Ours is a land of wonders. We invented baseball, jazz, Hollywood, the airplane, the telephone, the internet, and air conditioning. We play host to Grand Central Terminal and Monument Valley and New Orleans. We were home to Mark Twain and John Ford and Elvis Presley and Miles Davis. The touchstone companies of this century are here: Google, Apple, SpaceX, Amazon, and more. On the eve of the Revolution, Edmund Burke characterized the 13 colonies as having been subject to a “wise and salutary neglect.” In 2026, such an idea seems astonishing. It is impossible, wherever one resides, to ignore the United States.

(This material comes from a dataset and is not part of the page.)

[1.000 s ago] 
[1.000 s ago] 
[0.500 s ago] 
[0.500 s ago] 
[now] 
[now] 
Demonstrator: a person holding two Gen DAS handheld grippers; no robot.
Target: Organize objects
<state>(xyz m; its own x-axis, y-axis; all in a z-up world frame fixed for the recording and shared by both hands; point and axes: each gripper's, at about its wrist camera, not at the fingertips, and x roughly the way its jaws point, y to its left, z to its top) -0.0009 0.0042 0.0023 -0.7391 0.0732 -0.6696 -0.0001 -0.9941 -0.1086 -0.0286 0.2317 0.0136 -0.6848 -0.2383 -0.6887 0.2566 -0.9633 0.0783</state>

That America finds itself in this position is no accident. It is the consequence of a series of conscious choices that have been made throughout our history, and that ought to be remade over and over again. America at 250 is the product of our Declaration, that “great spiritual document,” whose presumptions, per Calvin Coolidge, exhibited “a finality that is exceedingly restful.” America at 250 is the product of our Constitution, which, unlike those that emerged from the rebellions in France, Russia, and China, took human nature to be immutable and ambition to be a force to be harnessed instead of suppressed. America at 250 is the product of our free markets, which reward work and ingenuity and head off the contrived sclerosis that has congested so much of the Old World. America at 250 is the product of a set of stringent protections — of speech, conscience, religion, arms, property, the presumption of innocence, and more — that have held fast even as they atrophied elsewhere. And, above all, America at 250 is the product of that most necessary of all human instincts: gratitude — for what was, for what is, and for what, God willing, will be in the years to come.